Thanks for the update. Glad you got that CPU issue resolved.

If you are looking to delete more filters, maybe consider only including filters above your "designated base" filter set. You might select your favorite secure filter set say from sidki or whomever.

Simply add filters to your set which add incremental value or a better way (faster more efficient etc).

Example if you have multiple exploits which have as their method of delivery iframe and your "designated base" filter set has an iframe killer filter then maybe there is no need to have another filter which deals with iframe. Same for Js type delivery exploits etc

I'm sure you are doing something like this anyway. Just a thought.

Keep up the good work.

 

Re: Browser exploit tests & alternative defenses

Rasheed,

The 30 exploits + browser exploit test designated for the poll are static at this point. New exploits will be added as they come along as Alpha exploits A-Z.

If you have a link to an exploit you want to see PM or post a link and I'll add as an Alpha exploit, the next time I do an update to post #1.
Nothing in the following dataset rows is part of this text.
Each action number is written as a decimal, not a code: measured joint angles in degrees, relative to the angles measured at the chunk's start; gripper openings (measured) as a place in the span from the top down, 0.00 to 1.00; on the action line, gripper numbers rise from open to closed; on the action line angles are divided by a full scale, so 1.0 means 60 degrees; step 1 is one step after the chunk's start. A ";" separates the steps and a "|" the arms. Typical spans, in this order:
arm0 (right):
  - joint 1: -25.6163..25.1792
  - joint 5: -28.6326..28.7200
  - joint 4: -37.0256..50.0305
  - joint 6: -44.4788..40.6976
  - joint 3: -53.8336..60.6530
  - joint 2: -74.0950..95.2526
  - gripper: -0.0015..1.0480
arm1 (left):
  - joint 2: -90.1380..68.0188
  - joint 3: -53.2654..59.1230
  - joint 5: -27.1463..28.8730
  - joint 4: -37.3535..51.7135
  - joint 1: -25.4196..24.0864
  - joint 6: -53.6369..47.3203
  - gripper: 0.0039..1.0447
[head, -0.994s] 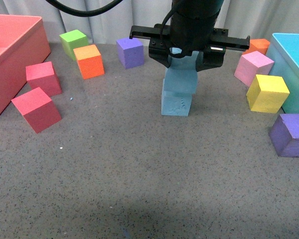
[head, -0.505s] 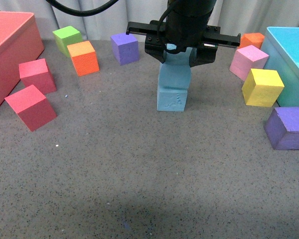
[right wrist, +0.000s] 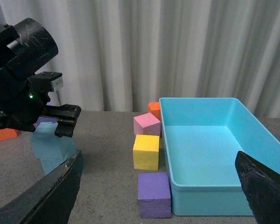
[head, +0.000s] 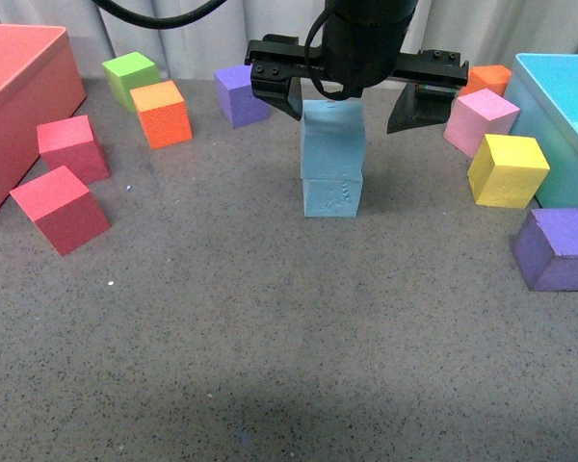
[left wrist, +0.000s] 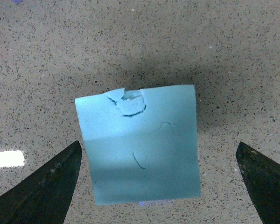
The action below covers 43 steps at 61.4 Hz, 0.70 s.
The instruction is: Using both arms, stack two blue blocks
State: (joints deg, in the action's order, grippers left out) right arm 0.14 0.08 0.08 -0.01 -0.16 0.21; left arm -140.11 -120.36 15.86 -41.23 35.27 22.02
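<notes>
Blue blocks [head: 332, 164] stacked between spread left pincer [head: 354, 101] fingers.

The front view looks from the robot's body forward and down across the table [head: 270, 366], taking in the whole spread of cubes up to the curtain. The left wrist view looks straight down, close over the upper blue block [left wrist: 139, 144], with both pincer tips at its edges. The right wrist view sits low and well back, looking level across the table toward the curtain; it shares with the front view the blue stack, the left pincer [right wrist: 32, 122] and the turquoise bin [right wrist: 210, 105].
</notes>
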 joint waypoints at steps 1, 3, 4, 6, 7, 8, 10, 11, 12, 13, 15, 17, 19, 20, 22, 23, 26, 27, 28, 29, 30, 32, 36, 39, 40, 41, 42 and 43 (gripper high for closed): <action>0.0000 0.0000 0.0000 0.0000 0.0000 0.0000 0.09 | 0.0007 0.0000 0.0000 0.0000 0.0000 0.0015 0.06; 0.0000 0.0000 0.0000 0.0000 0.0000 0.0000 0.09 | 0.0015 0.0000 0.0000 0.0004 0.0000 0.0033 0.06; 0.0000 0.0000 0.0000 0.0000 0.0000 0.0000 0.09 | 0.0018 0.0000 -0.0004 0.0004 0.0000 0.0033 0.06; 0.0000 0.0000 0.0000 0.0000 0.0000 0.0000 0.09 | 0.0040 0.0011 -0.0011 0.0029 0.0000 0.0047 0.06; 0.0000 0.0000 0.0000 0.0004 0.0000 0.0000 0.09 | 0.0058 0.0022 -0.0055 0.0051 0.0000 0.0058 0.06; 0.0000 0.0000 0.0000 0.0000 0.0000 0.0000 0.09 | 0.0087 0.0051 -0.0102 0.0087 0.0000 0.0076 0.06; 0.0000 0.0000 0.0000 0.0004 0.0000 0.0004 0.09 | 0.0135 0.0102 -0.0117 0.0135 -0.0004 0.0084 0.06; 0.0000 0.0000 0.0000 0.0000 0.0000 0.0004 0.09 | 0.0189 0.0164 -0.0113 0.0182 -0.0004 0.0084 0.06; 0.0000 0.0000 0.0000 0.0000 0.0000 0.0000 0.09 | 0.0226 0.0204 -0.0109 0.0211 -0.0004 0.0084 0.06; 0.0000 0.0000 0.0000 0.0000 0.0000 0.0000 0.09 | 0.0313 0.0291 -0.0113 0.0277 -0.0004 0.0076 0.06; 0.0000 0.0000 0.0000 0.0000 0.0000 0.0000 0.09 | 0.0510 0.0514 -0.0186 0.0448 -0.0025 0.0073 0.06; 0.0000 0.0000 0.0000 0.0000 0.0000 0.0004 0.09 | 0.0750 0.0772 -0.0186 0.0634 -0.0058 0.0069 0.06; 0.0000 0.0000 0.0000 0.0000 0.0000 0.0004 0.09 | 0.0984 0.1009 -0.0200 0.0805 -0.0076 0.0062 0.06; 0.0000 0.0000 0.0000 0.0000 0.0000 0.0000 0.09 | 0.1009 0.1038 -0.0204 0.0827 -0.0080 0.0051 0.06; 0.0000 0.0000 0.0000 0.0004 0.0000 0.0000 0.09 | 0.1184 0.1209 -0.0266 0.0882 -0.0109 0.0062 0.06; 0.0000 0.0000 0.0000 0.0000 0.0000 0.0000 0.09 | 0.1249 0.1260 -0.0262 0.0885 -0.0117 0.0058 0.06; 0.0000 0.0000 0.0000 0.0000 0.0000 0.0000 0.09 | 0.1537 0.1555 -0.0248 0.1064 -0.0171 0.0055 0.06; 0.0000 0.0000 0.0000 0.0000 0.0000 0.0004 0.09 | 0.1563 0.1581 -0.0248 0.1082 -0.0182 0.0051 0.06; 0.0000 0.0000 0.0000 0.0000 0.0000 0.0000 0.09 | 0.1577 0.1585 -0.0248 0.1093 -0.0193 0.0055 0.06; 0.0000 0.0000 0.0000 0.0000 0.0000 0.0000 0.09 | 0.1617 0.1606 -0.0244 0.1111 -0.0215 0.0051 0.06; 0.0000 0.0000 0.0000 0.0000 0.0000 0.0000 0.09 | 0.1625 0.1606 -0.0244 0.1115 -0.0222 0.0051 0.06; 0.0000 0.0000 0.0000 0.0000 0.0000 0.0000 0.09 | 0.1647 0.1647 -0.0178 0.1177 -0.0233 0.0044 0.06; 0.0000 0.0004 0.0000 0.0000 0.0000 0.0000 0.09 | 0.2197 0.3209 0.1268 0.3861 -0.0306 -0.0947 0.15; 0.0000 0.0004 0.0000 0.0000 0.0000 0.0004 0.09 | 0.2747 0.4670 0.1978 0.5920 -0.0408 -0.1592 0.22; 0.0000 0.0004 0.0000 0.0000 0.0000 0.0004 0.09 | 0.3045 0.5450 0.2109 0.6940 -0.0470 -0.1934 0.25; 0.0000 0.0000 0.0000 0.0000 0.0000 0.0004 0.09 | 0.3268 0.6011 0.2127 0.7665 -0.0539 -0.2226 0.28; 0.0000 0.0000 0.0000 0.0000 0.0000 0.0004 0.09 | 0.3504 0.6579 0.2102 0.8422 -0.0619 -0.2419 0.31; 0.0000 -0.0004 0.0000 0.0000 0.0000 0.0004 0.09 | 0.3646 0.6947 0.2087 0.8925 -0.0674 -0.2528 0.32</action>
State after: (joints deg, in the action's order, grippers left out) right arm 0.14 0.05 0.08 -0.01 -0.16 0.23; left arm -118.24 -78.67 28.38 12.32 31.22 6.85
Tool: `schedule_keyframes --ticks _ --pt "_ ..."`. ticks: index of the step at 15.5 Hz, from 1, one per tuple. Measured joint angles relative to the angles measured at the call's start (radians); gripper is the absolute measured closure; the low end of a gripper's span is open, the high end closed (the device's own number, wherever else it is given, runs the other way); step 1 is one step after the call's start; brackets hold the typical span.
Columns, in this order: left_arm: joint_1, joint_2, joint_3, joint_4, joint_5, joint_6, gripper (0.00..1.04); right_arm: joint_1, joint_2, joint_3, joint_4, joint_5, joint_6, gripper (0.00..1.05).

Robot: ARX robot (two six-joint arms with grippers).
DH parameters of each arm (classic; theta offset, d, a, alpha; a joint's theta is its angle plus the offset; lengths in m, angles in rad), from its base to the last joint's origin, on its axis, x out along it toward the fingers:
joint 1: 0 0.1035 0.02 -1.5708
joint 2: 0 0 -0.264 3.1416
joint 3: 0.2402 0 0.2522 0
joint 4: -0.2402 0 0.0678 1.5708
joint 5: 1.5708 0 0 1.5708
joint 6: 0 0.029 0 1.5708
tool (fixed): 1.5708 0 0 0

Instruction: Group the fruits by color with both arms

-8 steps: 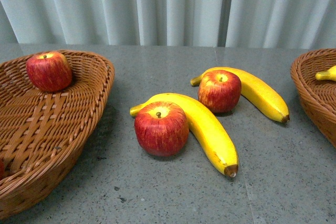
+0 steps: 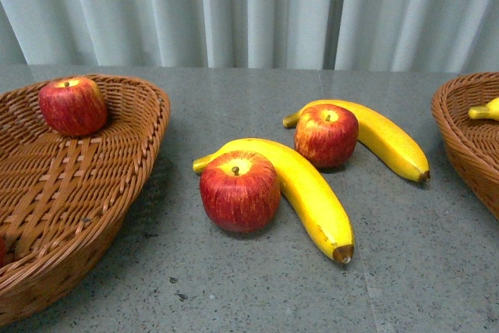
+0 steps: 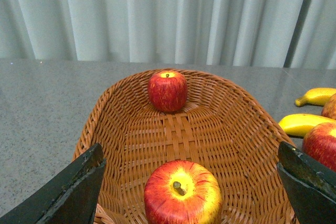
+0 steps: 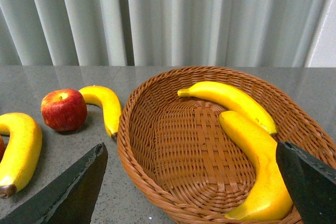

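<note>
The apples [image 2: 239, 191] are red streaked yellow, the bananas [image 2: 312, 193] yellow with brown tips, the woven baskets [image 2: 78, 193] brown.

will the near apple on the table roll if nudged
Probably: the near apple is round and stands on a flat, smooth table. The banana curving behind it and to its right would likely block rolling that way. Its glossy skin may slip when gripped.

Four apples [image 2: 240, 191], four bananas [image 2: 308, 193] (two of each sit in baskets), two wicker baskets [image 2: 70, 185].
</note>
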Motion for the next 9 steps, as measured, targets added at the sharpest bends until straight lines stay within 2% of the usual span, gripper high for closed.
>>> schedule_keyframes --ticks 9 --pt "0.000 0.000 0.000 0.000 0.000 0.000 0.07 0.000 0.000 0.000 0.000 0.000 0.000 0.07"
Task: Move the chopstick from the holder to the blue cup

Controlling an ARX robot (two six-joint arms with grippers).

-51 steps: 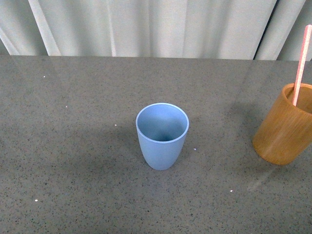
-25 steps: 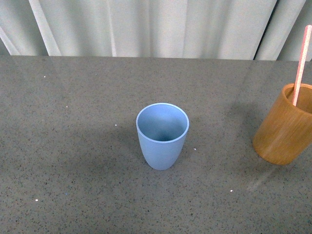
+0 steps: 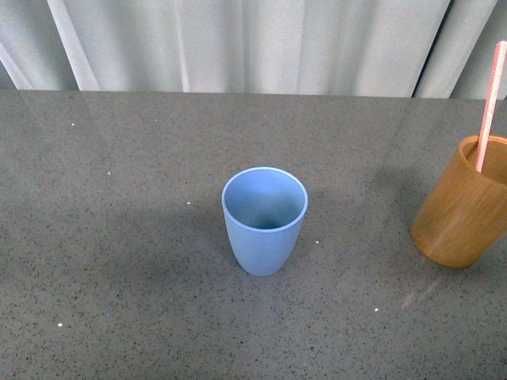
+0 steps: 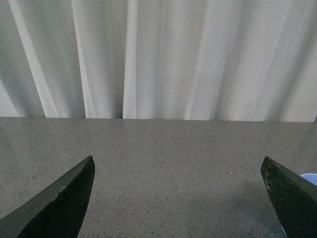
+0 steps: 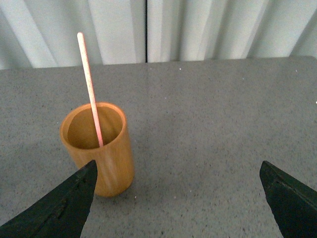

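Open grey speckled tabletop (image 3: 119, 277) is seen all round the blue cup (image 3: 264, 229), which stands upright near the middle of the front view with its mouth open to the camera. Wide free surface lies toward 9 and 6 o'clock, and a bare gap separates it from the wooden holder (image 3: 463, 210) at 3 o'clock, well apart. The far table edge meets a white pleated curtain (image 3: 238, 43) at 12 o'clock. The holder is cut off by the frame edge at 3 o'clock in the front view but is shown whole in the right wrist view. The chopstick (image 3: 489, 111) is in the holder: thin, straight, pale pink, tilted toward 1 o'clock and rising well above the rim. Its lower end is hidden inside the holder. The left gripper (image 4: 177, 158) is shown with jaws spread wide, nothing between them; only its dark fingertips (image 4: 64, 198) are visible, and a sliver of the cup is caught beside one. The right gripper (image 5: 178, 163) is likewise spread wide and empty, facing the holder without touching it.
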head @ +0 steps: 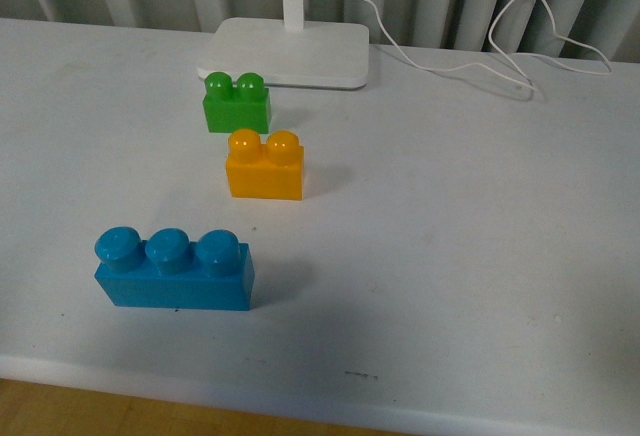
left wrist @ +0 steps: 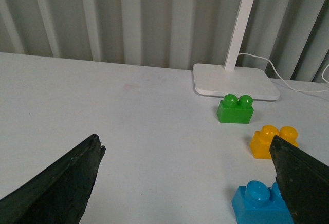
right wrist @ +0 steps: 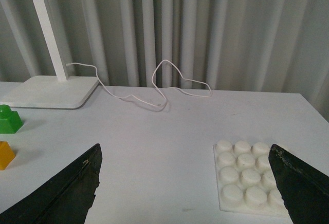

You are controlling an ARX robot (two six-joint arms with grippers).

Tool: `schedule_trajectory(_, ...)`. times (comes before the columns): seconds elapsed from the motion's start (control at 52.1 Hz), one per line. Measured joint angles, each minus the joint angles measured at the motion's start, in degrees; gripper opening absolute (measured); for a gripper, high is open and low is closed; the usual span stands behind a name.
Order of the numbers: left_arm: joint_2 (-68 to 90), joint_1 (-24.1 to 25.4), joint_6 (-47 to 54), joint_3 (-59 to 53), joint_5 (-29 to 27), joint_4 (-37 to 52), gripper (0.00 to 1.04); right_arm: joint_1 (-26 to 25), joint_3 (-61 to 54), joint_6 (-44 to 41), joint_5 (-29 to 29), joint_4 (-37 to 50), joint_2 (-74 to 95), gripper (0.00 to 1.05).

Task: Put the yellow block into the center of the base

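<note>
The yellow block [head: 265, 164], orange-yellow with two studs, sits upright on the white table in the front view, between a green two-stud brick [head: 237, 102] and a blue three-stud brick [head: 173, 268]. It also shows in the left wrist view [left wrist: 273, 141] and, cut off at the frame edge, in the right wrist view [right wrist: 5, 154]. The white studded base [right wrist: 244, 182] lies flat on the table in the right wrist view, partly behind one finger; it is out of the front view. My left gripper [left wrist: 187, 154] is open and empty above the table. My right gripper [right wrist: 185, 167] is open and empty.
A white lamp foot [head: 290, 52] with its post stands at the back, and its white cable [head: 470, 51] trails right across the table. A pleated grey curtain [right wrist: 205, 29] backs the table. The table's front edge [head: 300, 401] is close to the blue brick.
</note>
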Motion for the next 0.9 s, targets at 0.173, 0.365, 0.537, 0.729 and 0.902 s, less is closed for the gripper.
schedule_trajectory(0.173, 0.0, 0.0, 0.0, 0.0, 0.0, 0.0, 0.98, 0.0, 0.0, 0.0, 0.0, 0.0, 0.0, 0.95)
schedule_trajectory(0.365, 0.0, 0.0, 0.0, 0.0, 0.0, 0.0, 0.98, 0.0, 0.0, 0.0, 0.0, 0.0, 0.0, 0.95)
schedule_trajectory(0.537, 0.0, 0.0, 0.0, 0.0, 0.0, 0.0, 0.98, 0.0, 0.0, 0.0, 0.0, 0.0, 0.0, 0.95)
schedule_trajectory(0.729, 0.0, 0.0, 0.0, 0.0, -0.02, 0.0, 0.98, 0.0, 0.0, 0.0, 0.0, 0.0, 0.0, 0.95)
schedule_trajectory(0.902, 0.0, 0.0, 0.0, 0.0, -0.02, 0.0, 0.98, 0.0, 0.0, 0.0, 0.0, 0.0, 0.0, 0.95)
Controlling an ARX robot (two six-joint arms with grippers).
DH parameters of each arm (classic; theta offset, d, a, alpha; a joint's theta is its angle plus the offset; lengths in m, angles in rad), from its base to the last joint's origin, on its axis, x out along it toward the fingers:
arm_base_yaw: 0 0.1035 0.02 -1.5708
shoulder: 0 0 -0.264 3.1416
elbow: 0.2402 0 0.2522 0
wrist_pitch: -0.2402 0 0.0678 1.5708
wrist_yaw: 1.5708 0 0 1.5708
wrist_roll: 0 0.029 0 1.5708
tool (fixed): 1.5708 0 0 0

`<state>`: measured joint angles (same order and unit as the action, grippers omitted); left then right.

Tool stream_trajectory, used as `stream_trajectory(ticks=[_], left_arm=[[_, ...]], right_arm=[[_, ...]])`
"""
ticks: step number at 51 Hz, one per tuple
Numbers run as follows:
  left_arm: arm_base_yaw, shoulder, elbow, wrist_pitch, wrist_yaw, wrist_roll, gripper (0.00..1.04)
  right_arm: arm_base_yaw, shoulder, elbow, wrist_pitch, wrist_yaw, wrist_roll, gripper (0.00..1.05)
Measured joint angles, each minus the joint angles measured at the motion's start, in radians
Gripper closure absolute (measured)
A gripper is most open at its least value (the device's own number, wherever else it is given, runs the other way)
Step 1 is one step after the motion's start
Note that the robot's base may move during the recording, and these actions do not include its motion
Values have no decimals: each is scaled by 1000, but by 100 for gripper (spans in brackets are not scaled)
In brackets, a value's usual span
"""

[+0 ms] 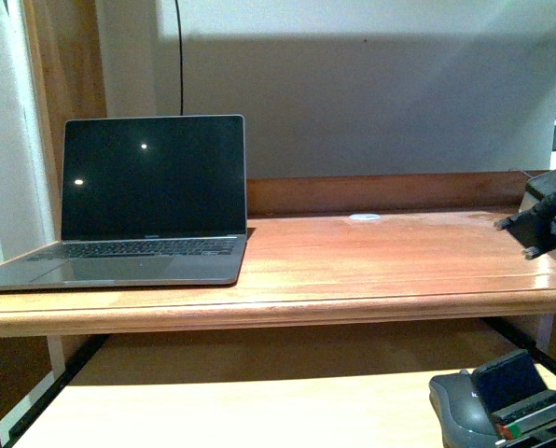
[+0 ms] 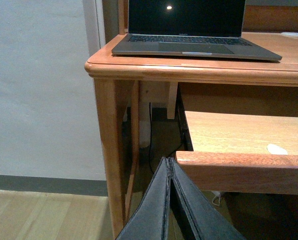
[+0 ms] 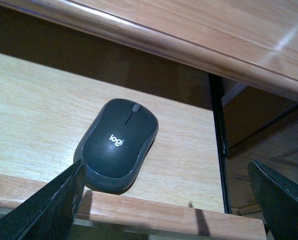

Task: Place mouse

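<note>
front: mouse (image 1: 455, 403) low right on the pull-out shelf (image 1: 241, 411), below the surface (image 1: 371, 261); laptop (image 1: 147, 201) open, on the surface at left.
left wrist: left jaws pressed together, nothing between.
right wrist: mouse (image 3: 118, 145) is a dark grey matte oval with a "logi" logo and scroll wheel, near the shelf's front edge; right jaws wide apart.

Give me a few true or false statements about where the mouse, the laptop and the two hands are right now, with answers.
The mouse lies on the pull-out tray below the desktop. True.
The laptop is closed. False: it stands open, with its screen dark.
The right hand is shut on the mouse. False: it is open, fingers spread wide, and the mouse is not gripped.
The left hand is shut and holds nothing. True.
</note>
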<state>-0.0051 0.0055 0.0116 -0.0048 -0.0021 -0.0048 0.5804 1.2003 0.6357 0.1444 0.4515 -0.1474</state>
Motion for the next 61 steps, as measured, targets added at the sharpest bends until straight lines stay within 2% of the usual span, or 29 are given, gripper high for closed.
stream_trajectory(ticks=[22,28,41,47,51,61], left_arm=[[0,0,0,0,0,-1,101],[0,0,0,0,0,0,78],[0,0,0,0,0,0,43],[0,0,0,0,0,0,18],[0,0,0,0,0,0,8],[0,0,0,0,0,0,8]], right_arm=[[94,148,97,-81,53,115,7],[106,211,151,-108,70,157,7],[118,299,239,-163,106,198,7],[118,356,278,-196,122,224,7],[117,375,290,-208,126,239,7],[108,418,331,-238,130,267,7]])
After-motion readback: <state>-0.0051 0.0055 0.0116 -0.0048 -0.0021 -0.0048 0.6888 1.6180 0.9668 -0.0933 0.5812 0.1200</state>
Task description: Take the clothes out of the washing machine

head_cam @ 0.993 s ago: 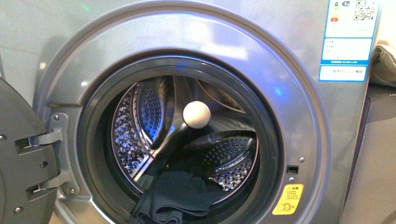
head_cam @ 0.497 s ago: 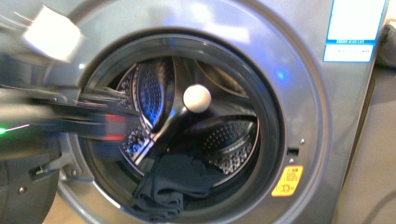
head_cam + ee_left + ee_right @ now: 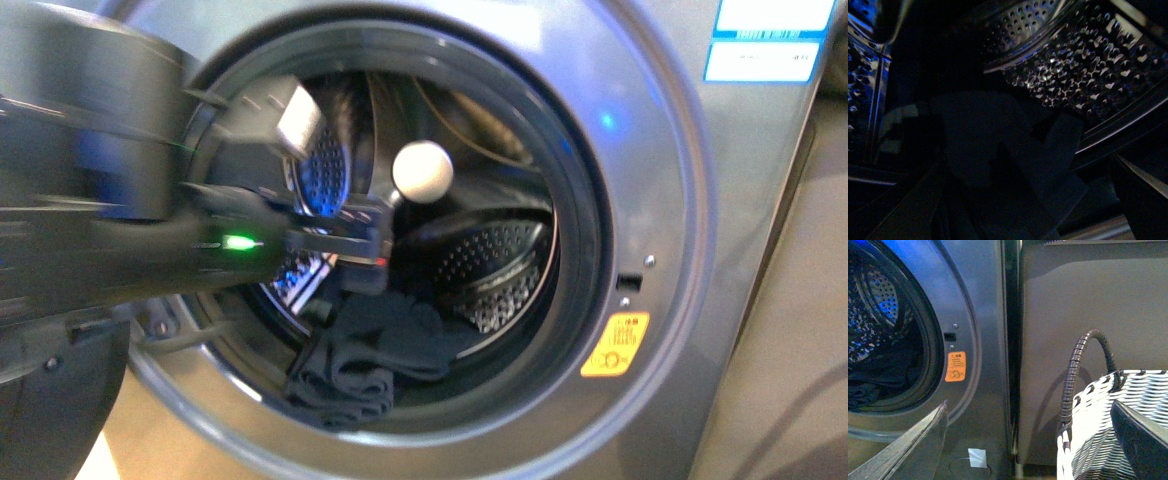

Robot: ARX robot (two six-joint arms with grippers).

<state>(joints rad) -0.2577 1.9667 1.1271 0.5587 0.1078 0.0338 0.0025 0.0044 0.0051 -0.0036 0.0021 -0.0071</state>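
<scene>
Grey washing machine (image 3: 660, 150) fills the view | dark clothes (image 3: 370, 345) lie in drum (image 3: 485, 265) | left pincer (image 3: 362, 262) blurry above them, cannot tell grip | right pincer (image 3: 1028, 407) apart near white basket (image 3: 1098, 445)

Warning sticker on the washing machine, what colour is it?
The warning sticker is yellow-orange with dark markings, clearest in the front view.

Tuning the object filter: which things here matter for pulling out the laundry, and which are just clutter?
Job: clothes, washing machine, left claw, probably the woven basket.
Bystanders: white ball, yellow sticker, blue-white labels.
</scene>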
The reason I have a base set of tests is for consistency, and to provide a base level of issue exploits which if you get by the base exploits you can have a modicum of confidence that you are on the right track security wise. Admittedly the base will become old but hopefully it will still be relevant going forward as a base measure.

If you need some help getting over 2, 9, & 27 holla

Also I presume you had no problem with the Alpha exploits since you did not mention.

 

Re: Browser exploit tests & alternative defenses

Hi Peakaboo,

I also didn't have any problem with the alpha exploits. I have to say that I also didn't use proxy software like Proxo but I did have my (quite powerful) popupblocker enabled.

But I would like to see demo's of all the exploits on Secunia's page. I also read yesterday on a page that IE 5.01 isn't vulnerable to download.ject, doesn anyone know if this is true? And about 2, 9 and 27, PM me about it please, I don't consider them to be high risk, but any info is always welcome.